Estamos contemplativos sem pensar, sentimos sem emoção definível. A vontade sossega, pois não há necessidade dela.

É então que certas memórias, certas esperanças, certos vagos desejos sobem lentamente a rampa da consciência, como caminheiros vagos vistos do alto do monte. Memórias de coisas fúteis, esperança de coisas que não fez mal que não fossem, desejos que não tiveram violência de natureza ou de emissão, que nunca puderam querer ser.

Quando o dia se ajusta a estas sensações, como hoje, que, ainda que estio, está meio nublado com azuis, e um vago vento que por não ser quente é quase frio, então aquele estado de alma se acentua em que pensamos, sentimos, vivemos estas impressões. Não que sejam mais claras as memórias, as esperanças, os desejos que tínhamos. Mas sente-se mais, e a sua soma incerta pesa um pouco, absurdamente, sobre o coração.

Há qualquer coisa de longínquo em mim neste momento. Estou de facto à varanda da vida, mas não é bem desta vida.
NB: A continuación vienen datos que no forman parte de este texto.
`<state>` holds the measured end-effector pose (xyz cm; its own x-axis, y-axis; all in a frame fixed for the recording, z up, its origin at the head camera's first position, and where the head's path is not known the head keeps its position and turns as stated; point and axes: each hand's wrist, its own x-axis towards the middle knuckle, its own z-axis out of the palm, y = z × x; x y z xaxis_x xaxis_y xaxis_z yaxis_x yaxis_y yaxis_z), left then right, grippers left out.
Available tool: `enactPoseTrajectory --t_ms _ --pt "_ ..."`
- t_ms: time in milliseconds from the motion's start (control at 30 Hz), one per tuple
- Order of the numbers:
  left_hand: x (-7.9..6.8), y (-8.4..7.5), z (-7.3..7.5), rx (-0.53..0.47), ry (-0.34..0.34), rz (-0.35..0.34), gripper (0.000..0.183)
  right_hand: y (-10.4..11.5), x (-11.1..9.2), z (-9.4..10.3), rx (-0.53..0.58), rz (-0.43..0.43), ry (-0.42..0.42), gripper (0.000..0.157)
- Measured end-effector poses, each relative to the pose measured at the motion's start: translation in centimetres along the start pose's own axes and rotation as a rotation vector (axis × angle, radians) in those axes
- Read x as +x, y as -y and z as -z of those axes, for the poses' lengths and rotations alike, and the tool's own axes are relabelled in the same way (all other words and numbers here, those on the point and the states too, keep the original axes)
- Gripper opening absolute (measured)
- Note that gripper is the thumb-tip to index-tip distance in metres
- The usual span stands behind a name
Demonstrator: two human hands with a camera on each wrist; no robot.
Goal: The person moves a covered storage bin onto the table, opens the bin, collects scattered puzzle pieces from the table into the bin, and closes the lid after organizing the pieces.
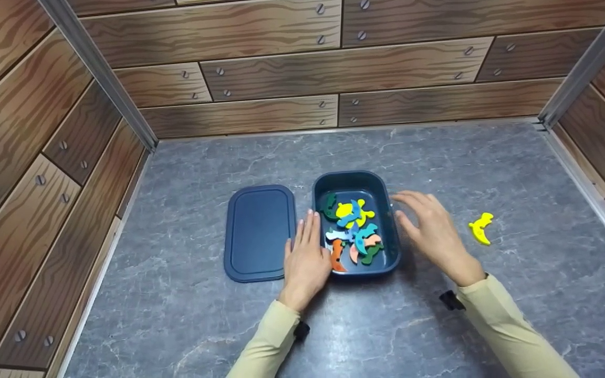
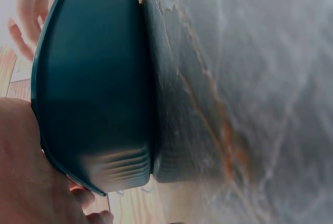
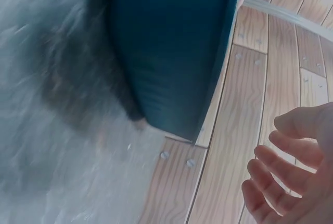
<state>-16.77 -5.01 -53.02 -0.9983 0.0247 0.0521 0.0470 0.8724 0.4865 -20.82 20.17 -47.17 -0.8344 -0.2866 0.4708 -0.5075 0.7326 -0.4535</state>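
Note:
A dark blue plastic box (image 1: 392, 257) stands on the grey table, holding several small colourful flat pieces, among them a yellow one (image 1: 343, 211) and an orange one (image 1: 337, 254). My left hand (image 1: 306, 265) rests along the box's left side, its fingers straight. In the left wrist view, that hand (image 2: 26, 166) lies at the rim of the box (image 2: 93, 78). My right hand (image 1: 434, 231) is just off the box's right side, fingers loosely bent and holding nothing. The right wrist view shows this hand (image 3: 291, 166) apart from the box (image 3: 171, 52).
A dark blue lid (image 1: 259, 233) lies flat on the table to the left of the box. Beyond my right hand, a yellow curved piece (image 1: 481, 229) lies by itself. Wood-patterned walls (image 1: 276, 68) enclose the table at the back and both sides.

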Motion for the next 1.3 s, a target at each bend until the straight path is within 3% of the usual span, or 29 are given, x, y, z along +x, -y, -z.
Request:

Estou por sobre ela, e vendo-a de onde vejo. Jaz diante de mim, descendo em socalcos e resvalamentos, como uma paisagem diversa, até aos fumos sobre casas brancas das aldeias do vale. Se cerrar os olhos, continuo vendo, pois que não vejo. Se os abrir nada mais vejo, pois que não via. Sou todo eu uma vaga saudade, nem do passado, nem do futuro: sou uma saudade do presente, anónima, prolixa e incompreendida.